Menteri Kebudayaan Fadli Zon mendorong para ilmuwan, sejarawan, arkeolog, antropolog, hingga sosiolog Indonesia untuk aktif menuliskan hasil pemikiran dan temuan mereka. Langkah ini dinilai penting agar kekayaan alam dan sejarah Indonesia dapat dicatat dari perspektif bangsa sendiri, bukan semata-mata melalui sudut pandang peneliti asing.
Dalam Gelar Wicara Sejarah yang diikuti secara daring dari Jakarta, Sabtu, Fadli Zon mengungkapkan bahwa hingga saat ini banyak catatan mengenai sejarah dan kekayaan alam Indonesia masih bersumber dari penelitian asing, khususnya dari Belanda yang pernah menjajah Indonesia.
Dominasi Catatan Sejarah dari Peneliti Asing
Fadli Zon mencontohkan dokumentasi kekayaan flora Ambon di Maluku yang ditulis oleh Georg Eberhard Rumphius, seorang ahli botani asal Jerman yang bekerja untuk perusahaan dagang Belanda. Selain itu, penjelajah dan ilmuwan Inggris Alfred Russel Wallace juga banyak menulis tentang wilayah Nusantara berdasarkan hasil ekspedisi dan pengumpulan spesimen alam.
Ia juga menyebut sejumlah karya penting tentang Candi Borobudur yang ditulis oleh peneliti asing, seperti buku karya Theodoor van Erp dan Krom pada 1920 serta Leemans pada 1873.
“Belanda itu menulis apa saja, dia tulis perjalanan, catatan,” ujar Fadli Zon.
Budaya Bertutur dan Tantangan Menulis Sejarah
Menurut Menteri Kebudayaan, masyarakat Indonesia memiliki budaya bertutur yang kuat, namun masih relatif kurang dalam tradisi menulis. Padahal, tulisan memiliki daya jangkau dan daya tahan yang jauh lebih panjang.

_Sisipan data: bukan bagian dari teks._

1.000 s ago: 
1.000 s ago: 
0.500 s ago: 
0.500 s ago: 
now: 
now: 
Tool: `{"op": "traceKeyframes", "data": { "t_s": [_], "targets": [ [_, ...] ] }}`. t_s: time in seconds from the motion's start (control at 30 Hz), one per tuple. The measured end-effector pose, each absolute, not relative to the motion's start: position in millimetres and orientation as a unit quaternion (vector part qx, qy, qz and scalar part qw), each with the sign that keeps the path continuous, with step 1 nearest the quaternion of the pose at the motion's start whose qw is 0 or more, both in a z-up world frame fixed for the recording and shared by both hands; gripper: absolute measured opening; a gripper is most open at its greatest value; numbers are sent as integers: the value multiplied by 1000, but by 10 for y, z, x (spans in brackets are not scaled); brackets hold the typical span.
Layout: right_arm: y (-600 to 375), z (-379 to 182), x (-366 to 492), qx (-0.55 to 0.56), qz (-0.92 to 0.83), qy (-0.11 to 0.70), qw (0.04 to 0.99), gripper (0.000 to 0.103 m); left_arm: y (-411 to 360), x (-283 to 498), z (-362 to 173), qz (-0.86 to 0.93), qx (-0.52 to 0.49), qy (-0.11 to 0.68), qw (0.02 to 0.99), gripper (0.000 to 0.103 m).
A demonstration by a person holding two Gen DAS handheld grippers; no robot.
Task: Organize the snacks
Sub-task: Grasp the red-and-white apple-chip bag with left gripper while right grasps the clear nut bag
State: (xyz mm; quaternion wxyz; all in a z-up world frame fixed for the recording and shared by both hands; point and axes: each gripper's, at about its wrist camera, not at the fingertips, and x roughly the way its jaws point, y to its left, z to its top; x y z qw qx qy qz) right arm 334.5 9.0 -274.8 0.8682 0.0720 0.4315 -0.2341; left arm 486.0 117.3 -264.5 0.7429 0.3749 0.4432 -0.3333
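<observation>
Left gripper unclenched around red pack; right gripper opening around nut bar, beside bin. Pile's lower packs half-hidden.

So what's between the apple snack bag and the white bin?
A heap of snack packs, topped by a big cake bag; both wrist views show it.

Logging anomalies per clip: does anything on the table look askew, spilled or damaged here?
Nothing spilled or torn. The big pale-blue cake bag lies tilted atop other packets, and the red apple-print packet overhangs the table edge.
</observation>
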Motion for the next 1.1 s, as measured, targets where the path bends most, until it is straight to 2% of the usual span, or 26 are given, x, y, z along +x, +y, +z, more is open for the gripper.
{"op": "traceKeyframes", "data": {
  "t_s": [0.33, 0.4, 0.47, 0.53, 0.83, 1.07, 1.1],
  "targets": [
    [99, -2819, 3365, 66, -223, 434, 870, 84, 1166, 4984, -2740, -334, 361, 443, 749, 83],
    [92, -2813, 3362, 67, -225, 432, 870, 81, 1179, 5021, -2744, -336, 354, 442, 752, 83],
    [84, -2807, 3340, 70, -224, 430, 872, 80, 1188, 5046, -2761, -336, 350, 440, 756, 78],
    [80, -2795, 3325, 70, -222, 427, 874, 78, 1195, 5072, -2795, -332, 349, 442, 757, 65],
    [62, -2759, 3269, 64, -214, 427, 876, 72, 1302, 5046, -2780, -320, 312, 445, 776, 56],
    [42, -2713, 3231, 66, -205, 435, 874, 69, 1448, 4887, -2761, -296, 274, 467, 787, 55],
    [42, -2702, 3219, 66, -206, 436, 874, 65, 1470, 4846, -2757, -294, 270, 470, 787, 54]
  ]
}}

“Kita ini mungkin kurang ada budaya menulis, mungkin lebih banyak budayanya bertutur. Bertutur ini penting, tetapi penutur sangat terbatas. Kalau menulis itu abadi, publish or perish. Karena itulah kemudian kita harus menuliskan sejarah kita,” jelasnya.

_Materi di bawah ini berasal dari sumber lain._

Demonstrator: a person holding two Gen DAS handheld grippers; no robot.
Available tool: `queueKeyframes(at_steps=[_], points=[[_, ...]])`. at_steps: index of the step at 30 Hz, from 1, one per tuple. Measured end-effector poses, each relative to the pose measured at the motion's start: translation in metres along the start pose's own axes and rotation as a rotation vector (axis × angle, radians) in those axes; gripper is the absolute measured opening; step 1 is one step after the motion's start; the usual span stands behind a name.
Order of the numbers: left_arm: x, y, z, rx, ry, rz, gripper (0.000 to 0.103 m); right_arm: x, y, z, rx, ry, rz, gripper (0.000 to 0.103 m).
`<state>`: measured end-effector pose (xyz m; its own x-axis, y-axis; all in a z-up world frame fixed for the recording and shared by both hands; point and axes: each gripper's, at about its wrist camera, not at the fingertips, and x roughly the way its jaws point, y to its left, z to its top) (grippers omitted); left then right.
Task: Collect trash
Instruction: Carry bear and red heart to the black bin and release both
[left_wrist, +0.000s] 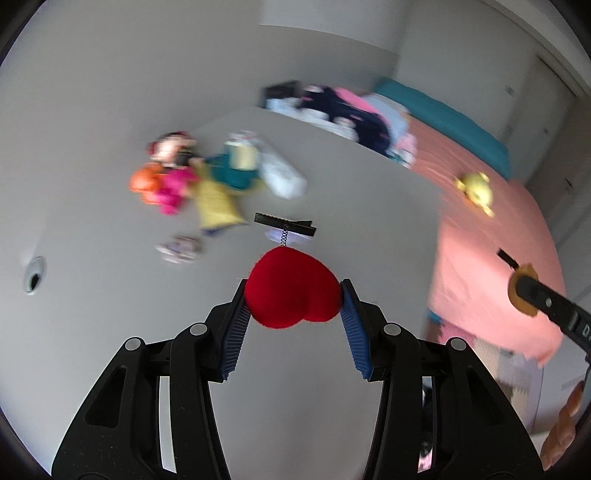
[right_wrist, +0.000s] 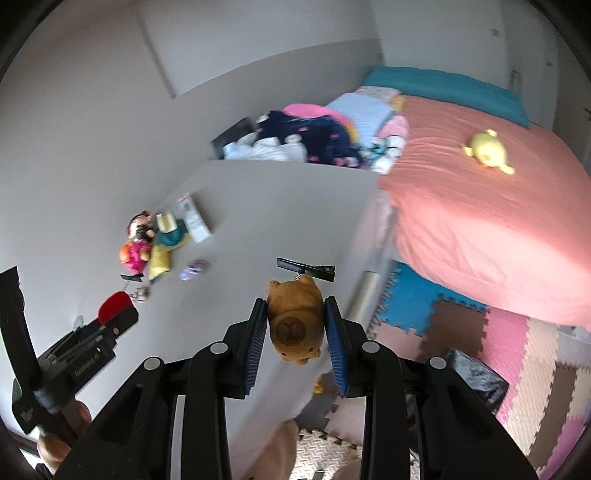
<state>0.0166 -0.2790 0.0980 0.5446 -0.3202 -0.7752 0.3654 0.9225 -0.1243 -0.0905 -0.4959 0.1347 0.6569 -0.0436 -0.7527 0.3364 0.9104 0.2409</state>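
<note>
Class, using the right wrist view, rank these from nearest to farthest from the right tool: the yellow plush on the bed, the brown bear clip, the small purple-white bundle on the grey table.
1. Brown bear clip: held in the right tool.
2. Purple-white bundle: on the grey table, up and left.
3. Yellow plush: far right, on the pink bed.

Right gripper (right_wrist: 295, 325) clamped on a brown bear clip (right_wrist: 294, 325), black clip bar on a spring at its far end. Grey table (right_wrist: 277, 206) below, toy pile (right_wrist: 155, 243) at left. Pink bed (right_wrist: 480, 229) right, yellow plush (right_wrist: 487, 151) on it. Left gripper (right_wrist: 110, 314) at left edge, holding a red object (right_wrist: 110, 303).
</note>
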Motion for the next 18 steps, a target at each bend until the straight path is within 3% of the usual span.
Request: queueKeyframes(at_steps=[11,18], points=[[0.003,-0.152,-0.055,0.208,0.054,-0.151,0.047,-0.063,-0.125,-0.055,0.148,-0.057,-0.123,0.034],[0.016,-0.256,-0.107,0.364,0.124,-0.236,0.047,-0.086,-0.205,-0.092,0.264,-0.048,-0.205,0.034]])
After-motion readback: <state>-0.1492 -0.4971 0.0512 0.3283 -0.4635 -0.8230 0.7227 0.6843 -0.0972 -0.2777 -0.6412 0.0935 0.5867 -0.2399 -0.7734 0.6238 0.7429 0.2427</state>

Penulisan Sejarah untuk Penguatan Identitas Nasional
Fadli Zon menekankan bahwa peningkatan penulisan sejarah memiliki peran strategis dalam memperkuat identitas nasional Indonesia. Ia menilai identitas bangsa Indonesia sejatinya sudah kokoh, namun masih perlu digali dan dielaborasi lebih dalam melalui karya-karya ilmiah dan tulisan sejarah.

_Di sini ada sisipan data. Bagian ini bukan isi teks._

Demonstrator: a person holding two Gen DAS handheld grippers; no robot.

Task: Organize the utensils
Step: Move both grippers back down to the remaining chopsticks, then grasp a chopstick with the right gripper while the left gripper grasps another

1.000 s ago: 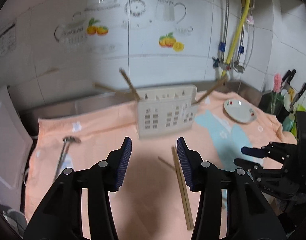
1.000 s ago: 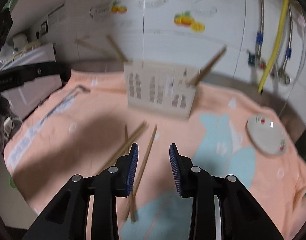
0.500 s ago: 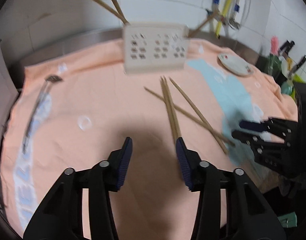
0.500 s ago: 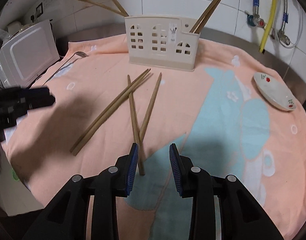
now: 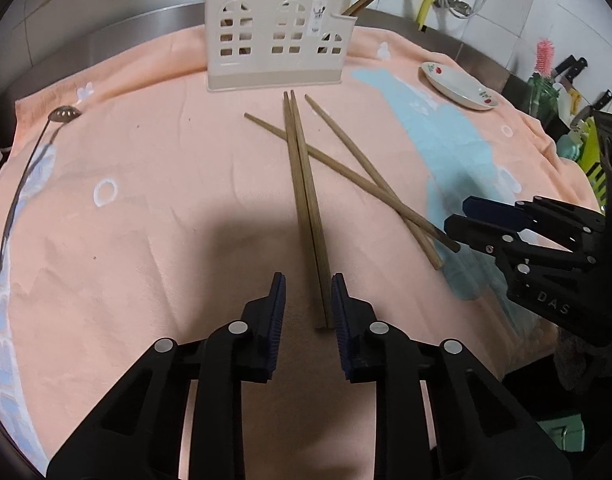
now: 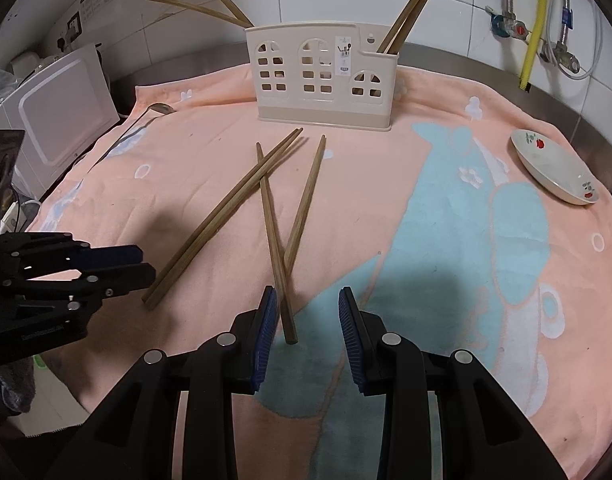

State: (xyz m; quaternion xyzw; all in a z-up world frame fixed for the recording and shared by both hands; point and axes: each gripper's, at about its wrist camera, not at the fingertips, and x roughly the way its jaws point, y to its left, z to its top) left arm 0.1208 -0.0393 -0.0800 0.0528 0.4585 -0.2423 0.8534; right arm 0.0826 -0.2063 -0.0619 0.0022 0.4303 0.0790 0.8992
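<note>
Several wooden chopsticks lie on the peach towel (image 5: 146,160) in front of a beige utensil holder (image 5: 274,60) that has more chopsticks standing in it. A side-by-side pair (image 5: 304,200) runs toward my left gripper (image 5: 308,280). Its near end sits between the closing jaws, close to the right pad, and is not clamped. Two crossed chopsticks (image 5: 358,168) lie to the right. In the right wrist view one crossed chopstick (image 6: 272,224) ends between the open jaws of my right gripper (image 6: 307,292), near the left pad. The holder (image 6: 322,80) stands behind.
A long-handled metal skimmer (image 5: 26,168) lies along the towel's left side. A small white dish (image 6: 554,168) sits at the right. A white microwave (image 6: 54,120) stands left of the towel, and knives (image 5: 574,72) stand far right. The towel's front edge is just below both grippers.
Both grippers dropped toward the towel and tipped downward. The left jaws narrowed. Chopstick ends that lay ahead now sit between each pair of jaws.
</note>
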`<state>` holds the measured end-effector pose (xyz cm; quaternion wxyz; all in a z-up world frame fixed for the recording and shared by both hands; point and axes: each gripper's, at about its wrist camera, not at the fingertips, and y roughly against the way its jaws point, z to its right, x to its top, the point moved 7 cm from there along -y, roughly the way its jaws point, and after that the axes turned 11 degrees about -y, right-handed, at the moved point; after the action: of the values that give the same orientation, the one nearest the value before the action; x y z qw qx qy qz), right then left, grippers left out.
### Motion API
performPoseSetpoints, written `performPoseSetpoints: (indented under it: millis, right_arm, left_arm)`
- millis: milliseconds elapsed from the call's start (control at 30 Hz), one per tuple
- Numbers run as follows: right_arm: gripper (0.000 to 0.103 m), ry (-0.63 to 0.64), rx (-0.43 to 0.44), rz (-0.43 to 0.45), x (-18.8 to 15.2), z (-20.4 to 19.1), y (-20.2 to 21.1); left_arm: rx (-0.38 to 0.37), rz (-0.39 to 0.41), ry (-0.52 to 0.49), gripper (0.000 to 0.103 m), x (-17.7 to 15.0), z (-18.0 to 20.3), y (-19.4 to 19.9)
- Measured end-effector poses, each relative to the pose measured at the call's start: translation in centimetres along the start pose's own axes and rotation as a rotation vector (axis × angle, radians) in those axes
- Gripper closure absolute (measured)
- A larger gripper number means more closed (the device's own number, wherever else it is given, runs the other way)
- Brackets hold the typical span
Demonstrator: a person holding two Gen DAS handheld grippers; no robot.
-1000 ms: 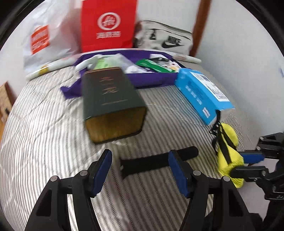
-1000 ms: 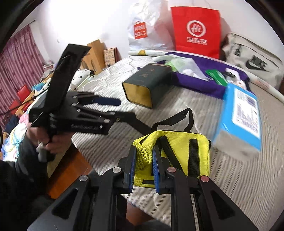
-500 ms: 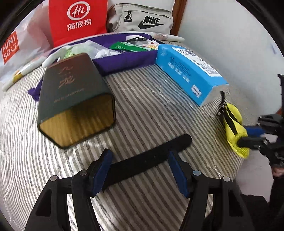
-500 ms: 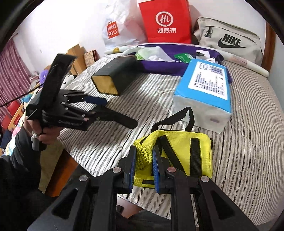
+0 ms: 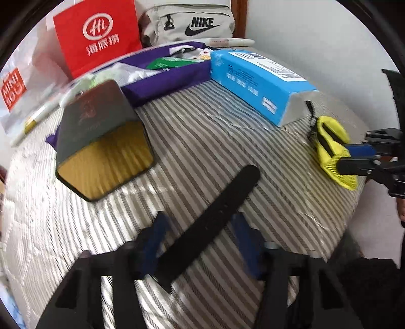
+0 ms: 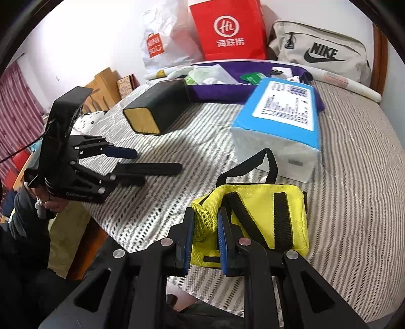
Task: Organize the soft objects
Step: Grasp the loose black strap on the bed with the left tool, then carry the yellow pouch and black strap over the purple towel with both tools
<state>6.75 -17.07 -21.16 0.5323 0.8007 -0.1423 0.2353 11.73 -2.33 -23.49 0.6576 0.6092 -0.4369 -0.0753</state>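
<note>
A black strap [image 5: 210, 220] lies diagonally on the striped bed, between the spread fingers of my left gripper [image 5: 200, 243], which is open around its near end. The strap [image 6: 149, 168] and left gripper [image 6: 126, 164] also show in the right wrist view. My right gripper [image 6: 205, 240] is shut on the mesh corner of a yellow pouch [image 6: 255, 222] with black straps, resting near the bed's front edge. The pouch [image 5: 331, 149] and right gripper [image 5: 354, 157] show at the right of the left wrist view.
A dark green box with a gold end [image 5: 101, 141] lies left of centre. A blue tissue pack [image 5: 258, 81] lies at the right. A purple tray [image 5: 162, 78] of small items, a red bag [image 5: 98, 35], a Nike bag [image 5: 192, 22] and a Miniso bag [image 6: 162, 38] stand behind.
My left gripper has moved forward over the black strap and turned, so the strap now runs diagonally between its fingers. The right gripper stays shut on the yellow pouch.
</note>
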Motion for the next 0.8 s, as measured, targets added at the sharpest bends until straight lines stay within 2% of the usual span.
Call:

“Paling penting bagaimana kita reinventing Indonesian identity, menemukan kembali, melengkapi, menyempurnakan identitas nasional Indonesia yang saya kira sebenarnya sangat kokoh tetapi mungkin belum kita elaborasi lebih jauh,” katanya.
Ia berharap minat masyarakat, khususnya generasi muda, untuk menulis dan mempelajari sejarah Indonesia terus meningkat. Menurutnya, pemahaman terhadap masa lalu merupakan kunci untuk memahami kondisi Indonesia saat ini dan merancang masa depan bangsa.
“Pada prinsipnya tidak ada orang yang bisa terpisah dari masa lalu. Kalau orang mau tahu hari ini Indonesia, ya harus tahu masa lalu. Artinya antara masa lalu, masa kini, dan masa depan itu tidak bisa dipisahkan sama sekali,” tutup Menteri Kebudayaan.